● What you have to do
Every line of the listing that follows must be written out unchanged.
[[ Recorded information, beginning ]]
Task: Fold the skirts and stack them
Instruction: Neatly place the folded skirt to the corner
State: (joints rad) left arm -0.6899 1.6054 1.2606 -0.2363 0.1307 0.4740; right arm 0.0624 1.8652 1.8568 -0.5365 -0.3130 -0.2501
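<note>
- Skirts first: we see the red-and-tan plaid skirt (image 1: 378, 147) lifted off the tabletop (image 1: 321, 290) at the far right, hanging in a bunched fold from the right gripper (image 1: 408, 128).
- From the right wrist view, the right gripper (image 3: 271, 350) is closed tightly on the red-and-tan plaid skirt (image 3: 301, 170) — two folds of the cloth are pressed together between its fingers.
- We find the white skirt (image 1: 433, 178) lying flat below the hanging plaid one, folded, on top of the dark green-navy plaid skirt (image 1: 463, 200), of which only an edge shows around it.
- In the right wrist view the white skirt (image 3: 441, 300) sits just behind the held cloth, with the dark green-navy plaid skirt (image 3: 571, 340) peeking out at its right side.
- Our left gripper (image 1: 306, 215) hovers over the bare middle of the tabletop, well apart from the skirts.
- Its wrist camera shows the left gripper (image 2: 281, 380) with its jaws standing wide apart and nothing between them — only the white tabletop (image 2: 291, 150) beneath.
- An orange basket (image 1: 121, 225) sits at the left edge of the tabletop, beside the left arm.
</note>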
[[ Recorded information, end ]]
● Reply
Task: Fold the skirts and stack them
Instruction: Neatly place the folded skirt to the corner
State: (joints rad) left arm -0.6899 1.6054 1.2606 -0.2363 0.1307 0.4740; right arm 0.0624 1.8652 1.8568 -0.5365 -0.3130 -0.2501
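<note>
- Skirts first: we see the red-and-tan plaid skirt (image 1: 378, 147) lifted off the tabletop (image 1: 321, 290) at the far right, hanging in a bunched fold from the right gripper (image 1: 408, 128).
- From the right wrist view, the right gripper (image 3: 271, 350) is closed tightly on the red-and-tan plaid skirt (image 3: 301, 170) — two folds of the cloth are pressed together between its fingers.
- We find the white skirt (image 1: 433, 178) lying flat below the hanging plaid one, folded, on top of the dark green-navy plaid skirt (image 1: 463, 200), of which only an edge shows around it.
- In the right wrist view the white skirt (image 3: 441, 300) sits just behind the held cloth, with the dark green-navy plaid skirt (image 3: 571, 340) peeking out at its right side.
- Our left gripper (image 1: 306, 215) hovers over the bare middle of the tabletop, well apart from the skirts.
- Its wrist camera shows the left gripper (image 2: 281, 380) with its jaws standing wide apart and nothing between them — only the white tabletop (image 2: 291, 150) beneath.
- An orange basket (image 1: 121, 225) sits at the left edge of the tabletop, beside the left arm.
</note>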

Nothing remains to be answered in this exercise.